**TASK DETAILS:** Repeat the listing word for word. No pictures belong in the copy.

**DATASET CONTENT:**
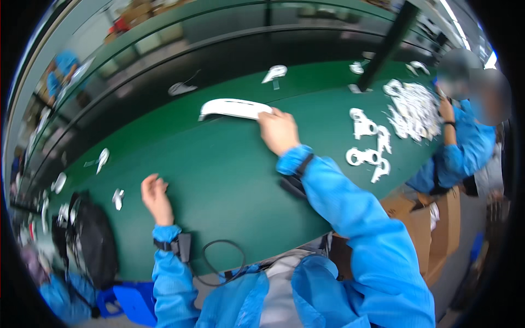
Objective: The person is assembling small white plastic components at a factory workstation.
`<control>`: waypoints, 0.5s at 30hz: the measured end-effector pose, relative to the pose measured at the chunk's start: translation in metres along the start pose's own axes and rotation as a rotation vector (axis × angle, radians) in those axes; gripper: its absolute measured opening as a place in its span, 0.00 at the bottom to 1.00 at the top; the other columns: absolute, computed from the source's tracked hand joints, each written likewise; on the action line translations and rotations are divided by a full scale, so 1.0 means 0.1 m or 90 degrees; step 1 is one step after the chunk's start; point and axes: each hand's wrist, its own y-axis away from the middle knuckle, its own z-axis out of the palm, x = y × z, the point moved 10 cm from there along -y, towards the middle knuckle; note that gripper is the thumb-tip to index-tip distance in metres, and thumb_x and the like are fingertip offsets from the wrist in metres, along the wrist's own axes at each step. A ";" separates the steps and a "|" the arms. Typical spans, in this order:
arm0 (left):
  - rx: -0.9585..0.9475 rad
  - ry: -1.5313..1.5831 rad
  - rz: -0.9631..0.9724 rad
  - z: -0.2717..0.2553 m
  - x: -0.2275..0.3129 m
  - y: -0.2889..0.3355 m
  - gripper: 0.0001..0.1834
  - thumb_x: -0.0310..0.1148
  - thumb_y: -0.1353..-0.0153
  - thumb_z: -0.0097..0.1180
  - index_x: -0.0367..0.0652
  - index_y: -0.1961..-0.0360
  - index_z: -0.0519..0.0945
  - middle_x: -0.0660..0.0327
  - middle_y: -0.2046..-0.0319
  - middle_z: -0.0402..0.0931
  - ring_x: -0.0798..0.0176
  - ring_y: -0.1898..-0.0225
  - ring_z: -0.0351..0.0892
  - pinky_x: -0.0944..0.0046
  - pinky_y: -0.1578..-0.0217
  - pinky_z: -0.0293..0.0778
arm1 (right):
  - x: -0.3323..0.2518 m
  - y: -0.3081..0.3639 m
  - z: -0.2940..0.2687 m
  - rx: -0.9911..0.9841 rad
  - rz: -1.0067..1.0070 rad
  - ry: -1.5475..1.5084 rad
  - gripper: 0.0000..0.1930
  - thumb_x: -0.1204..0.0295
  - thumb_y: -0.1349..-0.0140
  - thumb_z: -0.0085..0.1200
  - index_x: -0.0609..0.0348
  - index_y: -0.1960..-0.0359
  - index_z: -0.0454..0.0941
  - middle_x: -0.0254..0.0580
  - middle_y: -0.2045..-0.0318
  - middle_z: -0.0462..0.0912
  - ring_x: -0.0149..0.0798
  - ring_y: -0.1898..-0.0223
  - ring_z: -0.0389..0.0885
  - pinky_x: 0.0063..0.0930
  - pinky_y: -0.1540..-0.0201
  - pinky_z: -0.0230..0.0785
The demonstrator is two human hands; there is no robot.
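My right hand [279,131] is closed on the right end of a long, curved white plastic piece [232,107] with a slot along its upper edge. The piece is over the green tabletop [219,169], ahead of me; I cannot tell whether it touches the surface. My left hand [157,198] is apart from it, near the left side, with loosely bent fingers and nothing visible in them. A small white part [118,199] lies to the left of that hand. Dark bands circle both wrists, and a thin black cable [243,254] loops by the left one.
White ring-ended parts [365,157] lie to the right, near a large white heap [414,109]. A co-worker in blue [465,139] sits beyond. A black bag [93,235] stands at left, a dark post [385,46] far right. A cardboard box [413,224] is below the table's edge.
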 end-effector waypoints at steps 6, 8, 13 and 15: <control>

**COMPLETED TASK:**
Objective: The person is assembling small white plastic components at a factory workstation.
`<control>`: waypoints, 0.5s at 30hz: the measured end-effector pose, relative to the pose measured at the chunk's start: translation in metres along the start pose's own axes and rotation as a rotation vector (axis × angle, radians) in those axes; gripper: its absolute measured opening as a place in its span, 0.00 at the bottom to 1.00 at the top; the other columns: absolute, computed from the source's tracked hand joints, each written likewise; on the action line translations and rotations are divided by a full scale, so 1.0 means 0.1 m or 90 degrees; step 1 is one step after the chunk's start; point and axes: each hand's wrist, its own y-axis away from the middle knuckle, its own z-axis out of the palm, x = y × z, the point moved 10 cm from there along -y, towards the middle knuckle; note that gripper is the thumb-tip to index-tip distance in metres, and thumb_x and the like are fingertip offsets from the wrist in metres, along the wrist's own axes at each step. A ";" separates the steps and a "|" the arms. Typical spans, in this order:
arm0 (left):
  - rx: -0.9585..0.9475 rad
  - ry: -1.5313..1.5831 rad
  - rz: -0.9631..0.9724 rad
  - z: -0.2717..0.2553 m
  - x: -0.2275..0.3129 m
  - y: -0.2889..0.3355 m
  - gripper: 0.0001..0.1834
  - thumb_x: -0.0310..0.1148
  - thumb_y: -0.1353..-0.0153
  - thumb_z: -0.0097..0.1180
  - index_x: -0.0367..0.0652
  - index_y: -0.1961..-0.0360
  - index_z: -0.0519..0.0945
  - middle_x: -0.0660..0.0327
  - middle_y: -0.2046..-0.0319
  - middle_z: -0.0402..0.0931
  - ring_x: -0.0798..0.0176
  - ring_y: -0.1898..-0.0225
  - ring_z: -0.0351..0.0892
  - pinky_x: -0.0944..0.0046
  - pinky_y: -0.1578..-0.0217
  - pinky_z: -0.0293..0.0778
arm1 (right):
  - x: -0.3323..0.2518 m
  - y: -0.3081..0.3639 m
  - z: -0.2940..0.2687 m
  - rx: -0.9911..0.9841 rad
  - rz: -1.0067..1.0070 rad
  - ry: -1.5475..1.5084 rad
  - gripper: 0.0000..0.1930
  - thumb_x: -0.1204..0.0295
  - thumb_y: -0.1349..-0.0140
  - thumb_z: -0.0085..0.1200
  - index_x: -0.0609..0.0348
  - index_y: -0.1960..-0.0359
  - index_z: -0.0454..0.0941
  - middle_x: -0.0254..0.0580
  - middle_y: -0.2045..-0.0318
  - middle_z: -0.0462..0.0912
  - ring_x: -0.0149..0.0798
  - ring_y: -0.1898..-0.0223
  - ring_z: -0.0389..0.0885
  - pinky_x: 0.0063..0.0930
  - pinky_y: -0.1540..-0.0201
  - pinky_z: -0.0230..0.0785
The demonstrator is two human hands; there is no robot.
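My right hand [279,131] is closed on the right end of a long, curved white plastic piece [232,107] with a slot along its upper edge. The piece is over the green tabletop [219,169], ahead of me; I cannot tell whether it touches the surface. My left hand [157,198] is apart from it, near the left side, with loosely bent fingers and nothing visible in them. A small white part [118,199] lies to the left of that hand. Dark bands circle both wrists, and a thin black cable [243,254] loops by the left one.
White ring-ended parts [365,157] lie to the right, near a large white heap [414,109]. A co-worker in blue [465,139] sits beyond. A black bag [93,235] stands at left, a dark post [385,46] far right. A cardboard box [413,224] is below the table's edge.
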 end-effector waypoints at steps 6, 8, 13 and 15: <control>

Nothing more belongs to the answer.